Because so many of the pack had been killed by motorized vehicles, the mother and the pups were starving. The trust was able to get permission from the national parks service to feed the struggling pack carcasses of wild animals to help save the population. 

“We had to get carcasses because obviously you can’t start giving them kibble. They’re wild animals,” said Rasmussen. “These carcasses weighed about sixty or seventy pounds, and the den was a good mile or more away. Jen was the first to help carry a carcass. She was there and just belonged from the day she arrived at the project. Some people are like that—the second they arrive, it’s like they’ve been here all their life.” 

That involvement has led to a deep partnership between D’Agostino, the Oklahoma City Zoo and the Painted Dog Research Trust. 

“The way she runs her veterinary department is exemplary. It really is so special to see the way her team operates,” says Rasmussen.  

D’Agostino is also passionate about sharing conservation and wildlife through nature photography, and she is active in the zoo’s global and local conservation efforts.

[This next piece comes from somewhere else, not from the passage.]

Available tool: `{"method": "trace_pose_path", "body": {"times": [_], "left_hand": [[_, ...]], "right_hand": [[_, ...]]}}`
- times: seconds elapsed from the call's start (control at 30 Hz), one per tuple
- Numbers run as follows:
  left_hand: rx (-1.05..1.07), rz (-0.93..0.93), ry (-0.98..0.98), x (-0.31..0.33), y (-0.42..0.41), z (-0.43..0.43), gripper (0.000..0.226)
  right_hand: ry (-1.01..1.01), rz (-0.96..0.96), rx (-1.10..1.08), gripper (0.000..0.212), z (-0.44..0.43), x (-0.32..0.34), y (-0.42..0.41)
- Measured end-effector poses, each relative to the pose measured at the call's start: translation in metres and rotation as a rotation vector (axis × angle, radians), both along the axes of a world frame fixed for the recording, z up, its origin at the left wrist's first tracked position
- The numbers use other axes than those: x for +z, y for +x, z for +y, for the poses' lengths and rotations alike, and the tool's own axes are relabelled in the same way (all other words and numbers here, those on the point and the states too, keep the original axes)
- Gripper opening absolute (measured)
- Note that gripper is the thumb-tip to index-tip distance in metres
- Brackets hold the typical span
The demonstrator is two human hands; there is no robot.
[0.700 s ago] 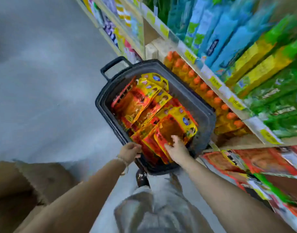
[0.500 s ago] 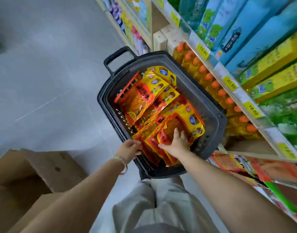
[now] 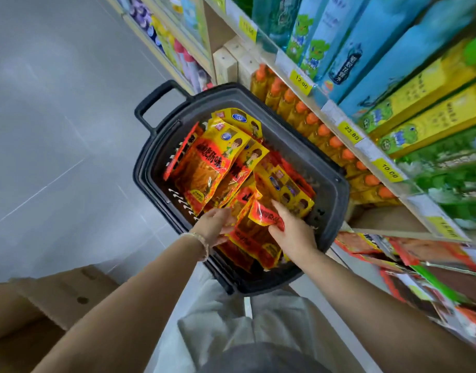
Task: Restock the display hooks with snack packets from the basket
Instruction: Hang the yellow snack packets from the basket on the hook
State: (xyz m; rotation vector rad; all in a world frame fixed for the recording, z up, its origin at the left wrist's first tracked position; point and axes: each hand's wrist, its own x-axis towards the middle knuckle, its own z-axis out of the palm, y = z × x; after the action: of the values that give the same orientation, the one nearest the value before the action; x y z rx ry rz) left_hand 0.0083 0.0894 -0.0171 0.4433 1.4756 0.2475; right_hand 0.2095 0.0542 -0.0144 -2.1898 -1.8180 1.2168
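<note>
A dark grey basket (image 3: 328,189) stands on the floor against the shelving, filled with several red and yellow snack packets (image 3: 207,168). Both my hands are inside its near end. My right hand (image 3: 293,232) pinches the red bottom edge of a snack packet (image 3: 263,215) and lifts it off the pile. My left hand (image 3: 214,227) grips the edge of a neighbouring packet (image 3: 247,238) lying under it. The hanging display packets (image 3: 366,244) show at the lower right, blurred.
Shelves with orange-capped bottles (image 3: 325,133), blue and yellow-green boxes (image 3: 420,84) and yellow price tags run along the right. A brown cardboard box (image 3: 43,305) sits on the grey floor at lower left. My knees in light trousers (image 3: 231,332) are below the basket.
My left hand left the basket's rim and moved in onto the packets. My right hand went from lying flat on the pile to pinching a packet's edge and raising it.
</note>
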Motion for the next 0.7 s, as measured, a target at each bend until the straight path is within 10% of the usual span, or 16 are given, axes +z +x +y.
{"method": "trace_pose_path", "body": {"times": [0.13,0.3,0.5,0.7], "left_hand": [[0.095,-0.200,-0.160,0.016,0.000,0.034,0.077],[-0.105,0.066,0.054,0.009,-0.025,0.051,0.036],[-0.130,0.093,0.004,-0.014,-0.068,0.057,0.041],[-0.093,0.088,-0.041,-0.034,-0.082,0.058,0.042]], "right_hand": [[0.117,0.042,0.159,0.065,-0.014,0.019,-0.029],[-0.036,0.202,0.317,0.069,-0.018,0.014,-0.063],[-0.041,0.267,-0.559,0.051,0.004,-0.030,-0.048],[-0.419,0.275,-1.317,0.079,0.021,-0.090,-0.025]]}}
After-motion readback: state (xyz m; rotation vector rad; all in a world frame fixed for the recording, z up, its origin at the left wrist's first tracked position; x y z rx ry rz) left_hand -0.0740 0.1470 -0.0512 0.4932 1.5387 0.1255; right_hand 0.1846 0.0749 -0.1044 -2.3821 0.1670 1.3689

She has designed her own home and land to be as natural as possible, cultivating native plants and keeping the wild places wild on her property. 

“My hobby is photography, and of course, wildlife and nature is my favorite thing to photograph. For people to be able to take those amazing pictures of wildlife, there has to be appropriate habitat. By creating that, even in your own backyard, you can interact with local wildlife and know that you’re doing good things for them and providing what they need to continue on,” D’Agostino says.  

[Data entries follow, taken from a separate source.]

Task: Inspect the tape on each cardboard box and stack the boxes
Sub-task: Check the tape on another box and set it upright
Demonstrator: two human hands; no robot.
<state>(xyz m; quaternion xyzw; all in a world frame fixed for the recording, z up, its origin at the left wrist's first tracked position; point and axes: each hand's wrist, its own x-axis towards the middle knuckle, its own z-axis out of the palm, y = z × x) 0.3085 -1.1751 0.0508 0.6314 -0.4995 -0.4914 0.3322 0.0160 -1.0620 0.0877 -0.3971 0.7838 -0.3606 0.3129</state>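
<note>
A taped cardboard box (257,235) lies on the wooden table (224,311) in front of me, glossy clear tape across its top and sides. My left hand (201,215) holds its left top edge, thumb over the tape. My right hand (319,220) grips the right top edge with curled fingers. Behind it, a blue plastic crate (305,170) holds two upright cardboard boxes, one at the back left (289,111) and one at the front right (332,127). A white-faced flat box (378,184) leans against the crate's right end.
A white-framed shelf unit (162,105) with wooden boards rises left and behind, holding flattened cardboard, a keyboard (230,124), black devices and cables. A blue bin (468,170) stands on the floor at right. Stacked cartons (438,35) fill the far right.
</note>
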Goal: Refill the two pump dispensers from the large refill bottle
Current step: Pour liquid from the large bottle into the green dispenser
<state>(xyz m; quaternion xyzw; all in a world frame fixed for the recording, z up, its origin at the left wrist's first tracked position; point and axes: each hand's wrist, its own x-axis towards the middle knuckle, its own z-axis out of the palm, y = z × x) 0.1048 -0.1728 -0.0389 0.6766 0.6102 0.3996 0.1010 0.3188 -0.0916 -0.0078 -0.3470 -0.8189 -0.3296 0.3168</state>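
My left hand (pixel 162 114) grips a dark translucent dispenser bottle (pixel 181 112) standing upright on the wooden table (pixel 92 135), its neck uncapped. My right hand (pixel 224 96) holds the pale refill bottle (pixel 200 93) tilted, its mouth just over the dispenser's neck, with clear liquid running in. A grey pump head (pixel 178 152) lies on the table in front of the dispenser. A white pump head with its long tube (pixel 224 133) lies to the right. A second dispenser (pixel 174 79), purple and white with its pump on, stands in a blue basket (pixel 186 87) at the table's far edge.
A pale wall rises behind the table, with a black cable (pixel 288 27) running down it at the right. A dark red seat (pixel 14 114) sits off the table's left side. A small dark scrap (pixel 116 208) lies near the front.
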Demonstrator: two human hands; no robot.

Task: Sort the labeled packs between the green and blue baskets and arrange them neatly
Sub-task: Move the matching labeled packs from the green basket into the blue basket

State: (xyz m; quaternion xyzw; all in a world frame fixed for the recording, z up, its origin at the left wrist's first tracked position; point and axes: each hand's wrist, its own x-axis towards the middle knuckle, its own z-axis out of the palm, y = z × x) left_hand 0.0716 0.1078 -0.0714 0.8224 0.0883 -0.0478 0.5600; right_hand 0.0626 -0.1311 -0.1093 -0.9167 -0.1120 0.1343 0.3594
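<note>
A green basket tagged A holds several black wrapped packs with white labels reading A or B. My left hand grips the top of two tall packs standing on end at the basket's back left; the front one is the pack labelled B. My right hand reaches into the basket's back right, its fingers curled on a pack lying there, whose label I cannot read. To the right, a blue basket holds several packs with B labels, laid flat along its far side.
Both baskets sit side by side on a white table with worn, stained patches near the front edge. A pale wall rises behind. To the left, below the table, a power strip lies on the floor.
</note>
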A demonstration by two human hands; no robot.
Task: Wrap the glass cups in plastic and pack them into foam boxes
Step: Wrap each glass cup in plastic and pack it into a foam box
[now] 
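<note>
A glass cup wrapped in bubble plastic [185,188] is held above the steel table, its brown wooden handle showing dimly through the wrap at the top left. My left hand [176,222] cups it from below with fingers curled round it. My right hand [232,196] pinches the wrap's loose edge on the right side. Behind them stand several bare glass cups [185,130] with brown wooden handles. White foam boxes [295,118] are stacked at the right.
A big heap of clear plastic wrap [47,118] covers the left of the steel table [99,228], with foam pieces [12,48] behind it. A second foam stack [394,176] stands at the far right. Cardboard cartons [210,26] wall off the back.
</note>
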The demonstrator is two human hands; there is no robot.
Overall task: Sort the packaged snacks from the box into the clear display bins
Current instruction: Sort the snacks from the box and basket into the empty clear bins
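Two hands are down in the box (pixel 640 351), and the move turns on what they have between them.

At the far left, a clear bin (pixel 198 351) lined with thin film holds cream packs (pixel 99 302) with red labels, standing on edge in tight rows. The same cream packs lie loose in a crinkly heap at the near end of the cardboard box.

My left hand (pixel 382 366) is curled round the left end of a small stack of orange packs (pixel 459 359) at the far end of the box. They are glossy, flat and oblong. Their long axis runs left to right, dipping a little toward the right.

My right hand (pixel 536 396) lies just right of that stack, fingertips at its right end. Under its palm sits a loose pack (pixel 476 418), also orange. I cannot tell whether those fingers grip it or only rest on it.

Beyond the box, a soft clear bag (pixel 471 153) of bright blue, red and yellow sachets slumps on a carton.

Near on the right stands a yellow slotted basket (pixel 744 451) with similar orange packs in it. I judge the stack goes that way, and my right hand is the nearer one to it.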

As for her $25,000 award, she plans to invest in new camera equipment and then donate the remaining to two conservation organizations. 

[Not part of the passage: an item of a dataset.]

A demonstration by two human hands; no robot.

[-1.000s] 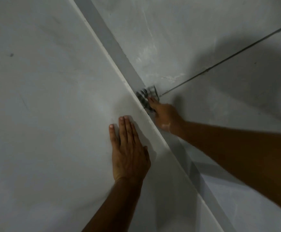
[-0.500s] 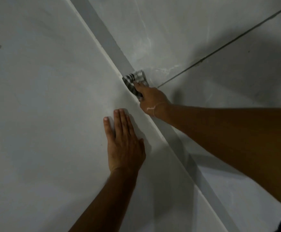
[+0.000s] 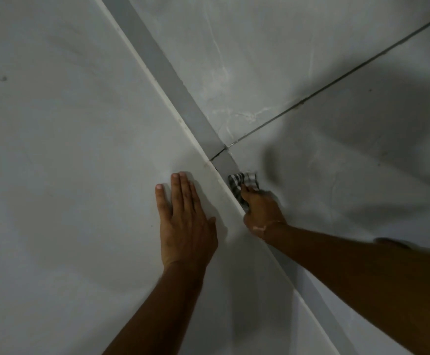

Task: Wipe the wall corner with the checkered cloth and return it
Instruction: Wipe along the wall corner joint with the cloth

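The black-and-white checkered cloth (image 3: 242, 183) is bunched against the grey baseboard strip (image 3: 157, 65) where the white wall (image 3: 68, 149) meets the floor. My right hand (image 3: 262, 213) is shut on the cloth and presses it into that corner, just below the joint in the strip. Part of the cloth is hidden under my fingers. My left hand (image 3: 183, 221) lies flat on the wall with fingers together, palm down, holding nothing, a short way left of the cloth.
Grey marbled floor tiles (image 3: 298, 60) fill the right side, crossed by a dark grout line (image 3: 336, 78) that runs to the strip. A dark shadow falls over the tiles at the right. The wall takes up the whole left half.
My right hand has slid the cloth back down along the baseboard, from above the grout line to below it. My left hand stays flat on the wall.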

“I’m going to give some of the money to the Gorilla Doctors, which is a phenomenal organization in Rwanda, Uganda and Democratic Republic of Congo. They go out into the forest every single day and take care of mountain gorillas, and those animals are alive today and not extinct because of the efforts of those rangers and those veterinarians,” she says. 

“The rest I will give to the Painted Dog Research Trust, because they are doing such fantastic work, and I want to be able to help them advance what they’re doing to help painted dogs.” 

Jennifer D’Agostino (center left) was named one of two recipients of the 2022 Kirkpatrick Honor for Animal Wellbeing, which honors achievement and leadership in Oklahoma animal welfare.

The Kirkpatrick Foundation continues to support D’Agostino’s work at the Oklahoma City Zoo, continuing a long tradition with the organization. John Kirkpatrick was a founding member of the Oklahoma Zoological Society, which is its nonprofit support group. 

“Kirkpatrick Foundation has been just a tremendous supporter of the work that we’ve done here, particularly with the veterinary program and its focus on animal care,” says Lawson. “The foundation built a lot of the infrastructure that has supported our veterinary program and our folks like Jennifer, to really give them the resources needed to take such great care of the animals here.”